The fine line between what you do at work and outside of it is changing. Just as the Wandsworth warders’ ill-advised antics came to light, a tribunal decided that the racing commentator John McCririck had been shown the door by Channel 4 not because he was old but because he was a plonker. Or, to put it another way, a self-proclaimed bigot and sexist loudmouth whose “pantomime-villain persona” on Celebrity Big Brother was not going to win the channel new audiences.

This changing climate pervades education, too. Once, being a sexist loudmouth was one of the requirements for your appointment as a college principal. But no longer. We are now more sensitive to issues of gender, disability and race.

So what do you have to do to get yourself sacked these days? Things have got tougher around competence. When I was at school, the head of geography spent much of the time he should have been teaching us smoking cigarettes in the stock cupboard. Today, schools and colleges tend to use the competence procedures that have always been available to them, although some now think that things have swung too far in the opposite direction.

Another major no-no is sex. In schools, it’s straightforward: if you run away with your underage student, losing your job is of only minor concern. More problematic are the three or four years you’ll be spending at the mercy of those callous Wandsworth prison officers and their T-shirts. In colleges, however, it’s not so simple. Indeed, consensual sexual relations between staff and students come in 50 shades of grey (well, two or three, but the metaphor seemed too good to pass up). Further education lecturers are not banned from having relationships with those they teach, like doctors. And their students range all the way up to - and sometimes beyond - retirement age. Many lecturers of both sexes have found life partners from among their students.

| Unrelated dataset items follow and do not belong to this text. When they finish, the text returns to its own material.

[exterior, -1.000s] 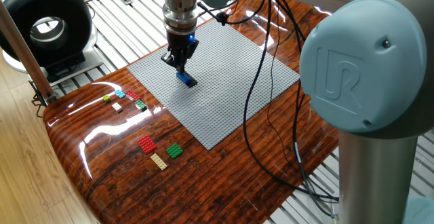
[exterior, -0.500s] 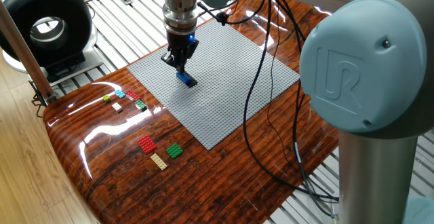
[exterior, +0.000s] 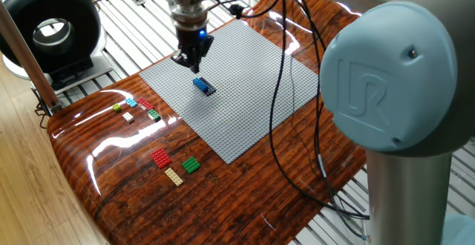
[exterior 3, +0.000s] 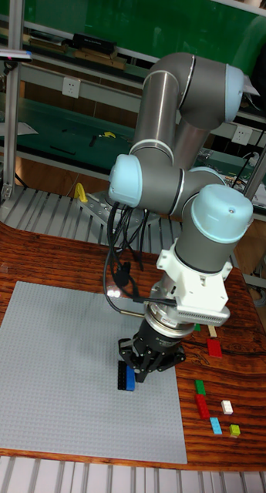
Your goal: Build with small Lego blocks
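Baseplate (exterior: 245, 89) comes first by size: the grey studded sheet covers the middle of the glossy wooden table (exterior: 111, 163), and the UR5 arm (exterior 3: 179, 185) reaches over its far left part. Half a second ago the gripper (exterior: 191, 61) stood right down on the blue brick (exterior: 203, 86); now it has lifted and drawn back toward the far left, and the brick stays behind on the plate, apart from the fingers. That reads as a placement just finished, so the build has its first piece seated and the arm is probably free to fetch another. The gripper now hangs above and just beyond the brick, empty, its dark fingers only slightly apart in the tall fixed view, touching nothing. The remaining small Lego blocks lie on the bare wood left of the plate, in two clusters: a farther group of tiny mixed bricks (exterior: 136, 109) in yellow-green, light blue, white, red and green, and a nearer group of a red brick (exterior: 160, 157), a green brick (exterior: 191, 165) and a tan brick (exterior: 174, 176).
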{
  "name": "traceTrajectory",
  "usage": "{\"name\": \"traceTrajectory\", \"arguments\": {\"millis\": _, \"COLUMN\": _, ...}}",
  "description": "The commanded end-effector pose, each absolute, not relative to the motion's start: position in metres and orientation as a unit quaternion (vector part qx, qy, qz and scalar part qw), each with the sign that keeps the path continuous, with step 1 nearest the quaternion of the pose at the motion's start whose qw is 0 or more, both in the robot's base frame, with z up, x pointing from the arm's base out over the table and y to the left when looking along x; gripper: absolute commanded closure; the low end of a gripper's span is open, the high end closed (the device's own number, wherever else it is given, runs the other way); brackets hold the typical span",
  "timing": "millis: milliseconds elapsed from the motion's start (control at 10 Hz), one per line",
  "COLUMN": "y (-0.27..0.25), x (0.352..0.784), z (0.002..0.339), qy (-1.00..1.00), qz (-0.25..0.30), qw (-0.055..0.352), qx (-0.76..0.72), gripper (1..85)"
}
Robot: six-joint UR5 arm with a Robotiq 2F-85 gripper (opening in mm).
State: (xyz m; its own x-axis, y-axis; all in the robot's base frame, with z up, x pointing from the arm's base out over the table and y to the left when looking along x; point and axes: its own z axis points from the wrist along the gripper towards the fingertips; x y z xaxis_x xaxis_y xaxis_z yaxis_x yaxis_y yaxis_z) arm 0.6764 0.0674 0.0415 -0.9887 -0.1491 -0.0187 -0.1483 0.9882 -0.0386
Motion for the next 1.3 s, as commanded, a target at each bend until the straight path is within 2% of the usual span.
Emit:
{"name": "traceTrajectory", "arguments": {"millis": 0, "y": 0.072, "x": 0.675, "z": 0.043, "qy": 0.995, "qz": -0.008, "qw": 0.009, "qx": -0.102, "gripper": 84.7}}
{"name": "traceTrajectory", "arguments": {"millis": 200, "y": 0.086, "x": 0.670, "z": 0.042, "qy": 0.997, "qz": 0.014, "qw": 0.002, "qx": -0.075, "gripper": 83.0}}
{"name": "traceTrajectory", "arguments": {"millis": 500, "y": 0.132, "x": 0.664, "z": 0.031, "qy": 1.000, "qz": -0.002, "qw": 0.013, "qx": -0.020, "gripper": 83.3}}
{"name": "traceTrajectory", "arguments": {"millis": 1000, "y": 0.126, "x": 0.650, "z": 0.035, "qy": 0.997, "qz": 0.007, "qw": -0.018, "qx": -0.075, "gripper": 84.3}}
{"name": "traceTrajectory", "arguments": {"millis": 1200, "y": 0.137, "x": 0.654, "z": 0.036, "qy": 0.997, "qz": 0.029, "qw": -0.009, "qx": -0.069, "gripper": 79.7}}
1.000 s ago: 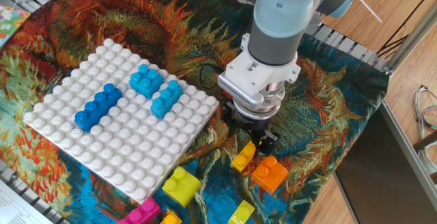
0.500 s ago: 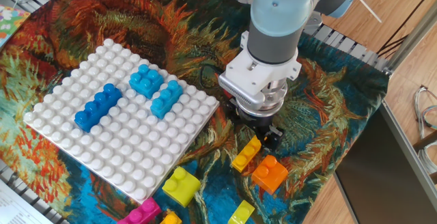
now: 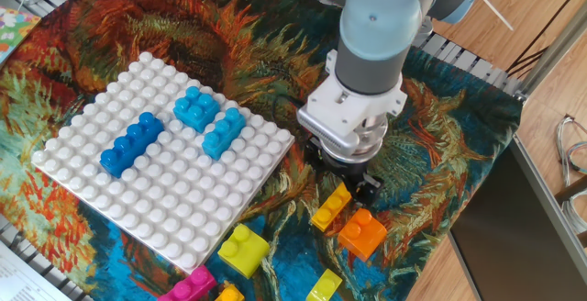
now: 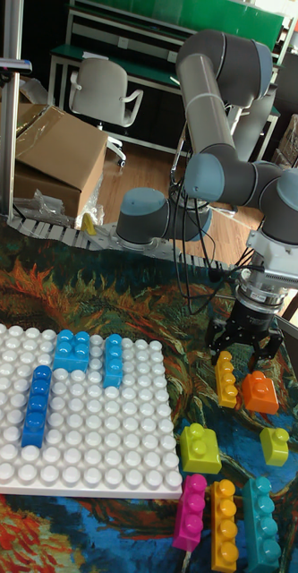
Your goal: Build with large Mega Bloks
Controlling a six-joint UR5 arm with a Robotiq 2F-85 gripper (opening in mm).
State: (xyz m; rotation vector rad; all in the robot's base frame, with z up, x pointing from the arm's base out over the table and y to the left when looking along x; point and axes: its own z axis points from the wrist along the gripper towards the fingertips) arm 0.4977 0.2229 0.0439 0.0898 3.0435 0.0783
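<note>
My gripper (image 4: 245, 347) hangs open just above the cloth, nothing between its fingers; in the fixed view the gripper (image 3: 342, 174) sits under the grey wrist. Right in front of it lie a long yellow-orange Mega Blok (image 3: 330, 206) (image 4: 225, 378) and a short orange one (image 3: 362, 234) (image 4: 259, 392), both apart from the fingers. On the white baseplate (image 3: 165, 200) (image 4: 86, 448) stand a dark blue brick (image 3: 131, 142) (image 4: 36, 405) and two light blue bricks (image 3: 196, 108) (image 3: 224, 131).
Loose bricks lie along the near edge: a lime one (image 4: 200, 448), a small lime one (image 4: 274, 445), then pink (image 4: 190, 512), orange (image 4: 223, 524) and teal (image 4: 259, 524) long ones. A patterned cloth (image 3: 229, 35) covers the table. A wooden ledge (image 3: 550, 81) runs on the right.
The arm has shifted slightly to the right, uncovering more of the long yellow-orange brick. The bricks on the baseplate have not moved.
</note>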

But college managements are becoming increasingly less tolerant of such liaisons, branding them “unprofessional” and threatening disciplinary action over those discovered. Union advice on this topic is that if the “chemistry” develops, wait until the student leaves before initiating the first “experiment”.

Which brings us neatly back to social media. Here teachers have to be careful - more so than others. If Bill Bloggs in his office job puts up a jokey online image of himself wearing a party hat and seeming to smoke a crack pipe, all his mates have a good laugh. If Bill Bloggs the teacher does it, all hell breaks loose and the press has a field day with its “Sir the junkie” headlines. Instant dismissal will surely follow. Unless, that is, they decide to make you mayor of Toronto instead.

Stephen Jones is a lecturer at a further education college in London, England.